2. DOWNLOADING THE SOFTWARE |
The TFP ARM software comprises thirteen source files. These are provided
from this WWW page together with an application class. The
class files are as follows:
- AprioriTFP_GUI_App: Application class.
- AprioriTFPcontrol:
Class containing the
GUI control methods.
- AssocRuleMining:
Set of general ARM utility methods to allow: (i) data input and input
error checking, (ii) data preprocessing, (iii) manipulation of records (e.g.
operations such as subset, member, union etc.) and (iv) data and parameter
output.
- FPtree: An implementation of Han's FP-growth
ARM algorithm.
- PartialSupportTree:
Methods to implement the TFP (Total From Partial) ARM algorithm
using both the T-tree (Total support tree) and P-tree (Partial support tree
data structures.
- PtreeCanvas: Paint canvas
in which to display the P-tree.
- PtreeNode: Tree structure to store
Ptree nodes. Same as top level structure (see below) but with the addition of
a sibling branch.
- PtreeNodeTop:
Top level Ptree node structure. An array of such structures is created
in which to store the top level of the Ptree.
- PtreeWindow: Window
in which to place the P-tree paint canvas.
- RuleNode: Set of methods that
allow the creation and manipulation (e.g. ordering, etc.) of a list of ARs.
- TotalSupportTree:
Methods to implement the "Apriori-T" algorithm using the "Total support" tree
data structure (T-tree).
- TtreeCanvas: Methods to create a canvas onto
which the T-tree may be painted if rquired.
- TtreeNode: Methods concerned
with the structure of Ttree nodes. Arrays of
these structures are used to store nodes at the same level in any sub-branch of
the T-tree. Note this is a separate class to the other T-tree classes which are
arranged in a class hierarchy as illustrated below.

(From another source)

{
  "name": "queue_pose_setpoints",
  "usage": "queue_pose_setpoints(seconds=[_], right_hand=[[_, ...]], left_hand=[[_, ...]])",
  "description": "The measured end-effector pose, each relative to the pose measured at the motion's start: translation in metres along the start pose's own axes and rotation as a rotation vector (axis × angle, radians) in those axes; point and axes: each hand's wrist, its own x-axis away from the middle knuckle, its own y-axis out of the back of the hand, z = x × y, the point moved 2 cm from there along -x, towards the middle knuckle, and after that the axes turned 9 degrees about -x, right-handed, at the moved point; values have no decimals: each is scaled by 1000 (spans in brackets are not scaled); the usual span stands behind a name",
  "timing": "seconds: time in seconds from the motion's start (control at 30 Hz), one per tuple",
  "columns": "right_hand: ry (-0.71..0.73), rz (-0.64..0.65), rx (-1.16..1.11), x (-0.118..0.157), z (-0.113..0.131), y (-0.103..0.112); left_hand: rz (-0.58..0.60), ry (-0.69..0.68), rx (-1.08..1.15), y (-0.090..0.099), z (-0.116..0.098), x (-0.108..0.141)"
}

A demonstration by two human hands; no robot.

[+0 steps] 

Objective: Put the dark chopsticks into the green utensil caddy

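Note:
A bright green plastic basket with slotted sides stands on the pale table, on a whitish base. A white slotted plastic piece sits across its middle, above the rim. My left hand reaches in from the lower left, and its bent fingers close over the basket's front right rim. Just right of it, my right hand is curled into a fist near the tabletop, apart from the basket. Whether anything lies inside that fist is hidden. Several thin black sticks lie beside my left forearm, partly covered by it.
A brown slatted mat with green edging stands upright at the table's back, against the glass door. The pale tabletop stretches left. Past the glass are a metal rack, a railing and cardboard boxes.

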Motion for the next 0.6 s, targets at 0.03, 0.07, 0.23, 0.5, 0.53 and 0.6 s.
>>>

- TtreeWindow: Methods to create a GUI window to
contain a T-tree canvas (if requested).
The relationship between some of the principal classes is
as shown in the hierarchy in Table 1 below.
AssocRuleMining
|
TotalSupportTree
|
+----------------------+----------------------+
| |
FPtree ParrtialSupportTree
|
|
Table 1: Class hierarchy
There is also a "tar ball"
aprioriTFP_GUI.tgz
that can be downloaded that includes all of the above source and application
class files. It can be unpacked using tar -zxf aprioriT.tgz.
2.1. Compiling
The software has been implemented in Java which should therefore make it highly
portable. The code does not require any special packages and thus can be
compiled using the standard Java compiler:
javac *.java
2.2. Documentation
The code can be documented using Java Doc. First create a directory
Documentation in which to place the resulting HTML pages and then type:
javadoc -d Documentation/ *.java
This will produce a hierarchy of WWW pages contained in the Document
directory.
When compiled the software can be invoked in the normal manner using the
Java interpreter:
java AprioriTFP_GUI_App
The resulting GUI window is shown in Figure 1. If you are planning to process a very
large data set it is a good idea to
grab some extra memory. For example:
java -Xms600m -Xmx600m AprioriTFP_GUI_App
Figure 1: TFP GUI Window
The input to the software, in all cases is a (space separated)
binary valued data set D. The set R
comprises a set of N records such that each record (r),
in turn, comprises a set of attributes (A).
We say that a particular data set has M columns and
N rows. A small example data sets might be as follows:
1 2 3 6
1 4 5 7
1 3 4 6
1 2 6
1 2 3 4 5 7
where, in this case, A = {1, 2, 3, 4, 5, 6, 7}. Note that
attribute numbers are ordered sequentially commencing with the
number 1 (the value 0 has a special meaning).
EXAMPLE
- Select File -> Load Data and load the
pima.D38.N768.C2.num preprocessed data
set also available from this WWW page.
- Select File -> Load Schema and load the
pima.D38.N768.C2.outSchema
output schema file available from this WWW page. This is optional but it makes
the output more informative. For further details see
Section 5 below.
- Select Param. Input -> Support and input a support value of
70. This is very high in terms of ARM but for the example we only want
to generate a few rules, a much lower value is usually used.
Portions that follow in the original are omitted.